I agree with the sentiment.

I was affected by the infamous GPU dying problem of the 2011 15'' MBP. Apple routinely removed posts from their own forums about this issue but other than that it was absolute silence from them.

More than 2 years after the problems started and a couple class action lawsuits Apple finally decided to start a repair program which at this point was completely useless. 2+ years later everyone had already bought another machine and it was impossible to sell a repaired 2011 at decent prices. This repair program was only to prevent legal consequences, Apple high on the iPhone sucess didn't care about it's affected users of that division that only represents 10% of its revenue (yeah the Mac).

Since then I've seen Apple in a very different light.


----------



## Pier

Nick Batzdorf said:


> So which is it - desktops are always going to be better than laptops, or everything is going to the cloud?

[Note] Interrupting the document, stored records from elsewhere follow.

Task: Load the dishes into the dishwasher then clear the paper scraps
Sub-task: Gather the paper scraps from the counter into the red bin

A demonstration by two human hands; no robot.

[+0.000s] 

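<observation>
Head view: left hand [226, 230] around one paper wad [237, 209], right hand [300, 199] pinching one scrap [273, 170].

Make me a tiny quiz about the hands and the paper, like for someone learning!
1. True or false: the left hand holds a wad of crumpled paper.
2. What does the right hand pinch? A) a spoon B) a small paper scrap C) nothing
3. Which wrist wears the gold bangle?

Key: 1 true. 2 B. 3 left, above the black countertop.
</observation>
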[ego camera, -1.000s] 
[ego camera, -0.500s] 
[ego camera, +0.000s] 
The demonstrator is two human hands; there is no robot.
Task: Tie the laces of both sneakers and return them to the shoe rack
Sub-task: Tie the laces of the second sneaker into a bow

In the current paradigm desktops are more powerful, expandable, repairable, upgradeable, etc, and you get a lot more for you money. Obviously for a lot of users a desktop is overkill. Regular people do not use trucks to go to the supermarket but it's different for pros, gamers, etc.



Nick Batzdorf said:


> Many things have moved to the cloud, no question, and that trend is accelerating. But the terminals required for what we do in music studios - real-time applications - will still have to be pretty powerful, and the Internet will have to be as fast as SSDs are today for us to stream instruments. In other words, the cloud isn't quite a hard drive yet.

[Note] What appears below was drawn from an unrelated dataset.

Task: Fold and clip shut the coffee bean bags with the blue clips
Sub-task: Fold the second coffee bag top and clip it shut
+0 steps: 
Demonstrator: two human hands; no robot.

Give it time. Gaming is very demanding too and like I said Google Stadia is launching in a couple of days. People will be able to play at 4K 60Hz on ultra quality and (apparently) with zero noticeable lag.

Latency when recording audio or midi is a problem that can be solved. For example, given enough bandwidth, the DAW could instantly download an audio snapshot of all the project so that the audio plays locally when recording audio and also downloads the plugins you are using and run them locally only during the recording.


----------



## mscp

After the d


Pier Bover said:


> I agree with the sentiment.
> 
> I was affected by the infamous GPU dying problem of the 2011 15'' MBP. Apple routinely removed posts from their own forums about this issue but other than that it was absolute silence from them.
> 
> More than 2 years after the problems started and a couple class action lawsuits Apple finally decided to start a repair program which at this point was completely useless. 2+ years later everyone had already bought another machine and it was impossible to sell a repaired 2011 at decent prices. This repair program was only to prevent legal consequences, Apple high on the iPhone sucess didn't care about it's affected users of that division that only represents 10% of its revenue (yeah the Mac).
> 
> Since then I've seen Apple in a very different light.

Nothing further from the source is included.